• PROBLEM STATEMENT: Count the lines containing "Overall" in the entries underneath, and state that count without anything else.

• DATA EXTRACT:
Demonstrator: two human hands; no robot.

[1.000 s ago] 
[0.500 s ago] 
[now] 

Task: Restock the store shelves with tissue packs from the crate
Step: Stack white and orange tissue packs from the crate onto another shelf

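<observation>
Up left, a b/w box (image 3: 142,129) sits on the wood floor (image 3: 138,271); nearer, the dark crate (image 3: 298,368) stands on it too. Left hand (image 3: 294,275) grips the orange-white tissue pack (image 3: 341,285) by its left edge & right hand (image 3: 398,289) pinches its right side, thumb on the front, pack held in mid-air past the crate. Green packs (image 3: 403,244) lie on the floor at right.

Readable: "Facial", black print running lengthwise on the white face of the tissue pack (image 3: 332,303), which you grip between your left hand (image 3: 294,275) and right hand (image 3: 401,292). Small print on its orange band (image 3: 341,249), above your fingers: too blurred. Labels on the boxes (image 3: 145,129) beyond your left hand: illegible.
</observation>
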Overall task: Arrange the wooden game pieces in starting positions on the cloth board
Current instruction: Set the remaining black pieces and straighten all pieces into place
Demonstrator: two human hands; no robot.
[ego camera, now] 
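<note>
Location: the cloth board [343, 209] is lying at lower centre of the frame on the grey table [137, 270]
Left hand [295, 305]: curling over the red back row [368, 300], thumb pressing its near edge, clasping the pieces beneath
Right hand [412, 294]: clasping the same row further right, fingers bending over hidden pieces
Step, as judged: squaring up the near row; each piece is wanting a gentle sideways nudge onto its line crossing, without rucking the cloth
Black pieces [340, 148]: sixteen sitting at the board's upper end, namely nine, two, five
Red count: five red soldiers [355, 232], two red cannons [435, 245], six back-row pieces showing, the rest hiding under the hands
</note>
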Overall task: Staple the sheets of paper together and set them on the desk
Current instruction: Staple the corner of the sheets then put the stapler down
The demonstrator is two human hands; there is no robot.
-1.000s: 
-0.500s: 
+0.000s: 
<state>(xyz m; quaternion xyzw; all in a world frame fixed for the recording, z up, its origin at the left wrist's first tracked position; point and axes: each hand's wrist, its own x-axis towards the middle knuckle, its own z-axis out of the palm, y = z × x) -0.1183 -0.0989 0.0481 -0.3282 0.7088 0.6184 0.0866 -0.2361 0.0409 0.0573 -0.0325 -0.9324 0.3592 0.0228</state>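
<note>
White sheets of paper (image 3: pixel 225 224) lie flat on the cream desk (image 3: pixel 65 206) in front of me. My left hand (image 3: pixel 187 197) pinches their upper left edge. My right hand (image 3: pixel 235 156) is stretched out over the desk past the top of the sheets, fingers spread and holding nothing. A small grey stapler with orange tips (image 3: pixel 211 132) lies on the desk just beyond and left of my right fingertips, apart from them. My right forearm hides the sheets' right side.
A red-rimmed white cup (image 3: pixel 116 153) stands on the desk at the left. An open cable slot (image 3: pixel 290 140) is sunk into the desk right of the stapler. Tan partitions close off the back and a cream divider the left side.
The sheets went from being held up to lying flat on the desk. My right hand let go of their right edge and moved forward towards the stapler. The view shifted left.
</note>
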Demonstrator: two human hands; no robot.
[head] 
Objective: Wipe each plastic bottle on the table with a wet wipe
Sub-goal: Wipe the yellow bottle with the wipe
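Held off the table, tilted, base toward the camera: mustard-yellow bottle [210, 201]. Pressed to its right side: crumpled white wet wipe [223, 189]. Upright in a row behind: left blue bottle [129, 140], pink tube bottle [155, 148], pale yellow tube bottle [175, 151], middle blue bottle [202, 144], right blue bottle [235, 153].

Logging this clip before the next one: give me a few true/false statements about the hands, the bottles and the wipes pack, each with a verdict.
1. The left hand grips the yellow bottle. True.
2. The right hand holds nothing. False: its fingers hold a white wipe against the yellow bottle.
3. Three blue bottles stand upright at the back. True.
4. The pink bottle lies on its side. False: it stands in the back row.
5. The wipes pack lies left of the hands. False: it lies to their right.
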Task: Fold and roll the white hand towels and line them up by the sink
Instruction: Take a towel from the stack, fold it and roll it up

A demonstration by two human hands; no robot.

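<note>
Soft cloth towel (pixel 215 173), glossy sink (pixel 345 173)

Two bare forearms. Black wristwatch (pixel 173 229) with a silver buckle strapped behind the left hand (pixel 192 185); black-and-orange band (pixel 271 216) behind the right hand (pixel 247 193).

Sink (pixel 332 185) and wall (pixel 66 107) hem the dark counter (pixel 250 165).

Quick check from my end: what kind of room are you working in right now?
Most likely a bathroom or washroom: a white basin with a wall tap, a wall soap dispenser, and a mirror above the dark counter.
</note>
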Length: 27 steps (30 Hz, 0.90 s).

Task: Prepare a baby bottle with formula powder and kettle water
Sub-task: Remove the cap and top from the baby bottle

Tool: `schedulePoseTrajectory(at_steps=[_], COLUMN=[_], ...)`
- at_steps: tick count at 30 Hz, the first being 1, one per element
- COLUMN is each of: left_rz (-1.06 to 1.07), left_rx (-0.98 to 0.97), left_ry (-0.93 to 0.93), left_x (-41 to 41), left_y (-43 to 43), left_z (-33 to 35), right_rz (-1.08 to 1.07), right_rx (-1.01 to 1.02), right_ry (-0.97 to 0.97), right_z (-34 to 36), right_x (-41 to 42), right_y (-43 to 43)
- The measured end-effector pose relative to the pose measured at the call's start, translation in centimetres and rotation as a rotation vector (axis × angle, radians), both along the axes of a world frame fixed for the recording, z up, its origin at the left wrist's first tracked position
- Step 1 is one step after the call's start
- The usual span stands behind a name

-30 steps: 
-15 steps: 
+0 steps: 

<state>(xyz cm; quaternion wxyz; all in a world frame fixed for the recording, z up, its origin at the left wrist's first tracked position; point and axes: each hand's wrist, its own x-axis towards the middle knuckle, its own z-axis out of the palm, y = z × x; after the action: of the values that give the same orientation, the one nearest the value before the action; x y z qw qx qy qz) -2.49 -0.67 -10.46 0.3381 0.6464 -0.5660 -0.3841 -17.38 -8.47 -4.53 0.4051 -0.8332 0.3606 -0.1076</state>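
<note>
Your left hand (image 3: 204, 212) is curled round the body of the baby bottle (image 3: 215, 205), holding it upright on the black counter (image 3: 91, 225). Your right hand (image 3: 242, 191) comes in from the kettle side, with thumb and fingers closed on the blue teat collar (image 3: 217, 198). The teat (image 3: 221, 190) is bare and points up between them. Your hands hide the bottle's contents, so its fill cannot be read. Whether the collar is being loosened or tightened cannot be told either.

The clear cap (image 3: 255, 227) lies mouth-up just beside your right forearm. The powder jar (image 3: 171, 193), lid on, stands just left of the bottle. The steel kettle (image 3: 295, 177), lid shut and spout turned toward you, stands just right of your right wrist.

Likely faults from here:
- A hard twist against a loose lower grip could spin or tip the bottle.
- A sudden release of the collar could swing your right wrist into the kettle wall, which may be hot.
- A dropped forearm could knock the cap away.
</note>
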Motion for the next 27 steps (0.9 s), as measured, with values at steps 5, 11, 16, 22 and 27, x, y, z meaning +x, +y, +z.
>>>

• TASK RESPONSE: 2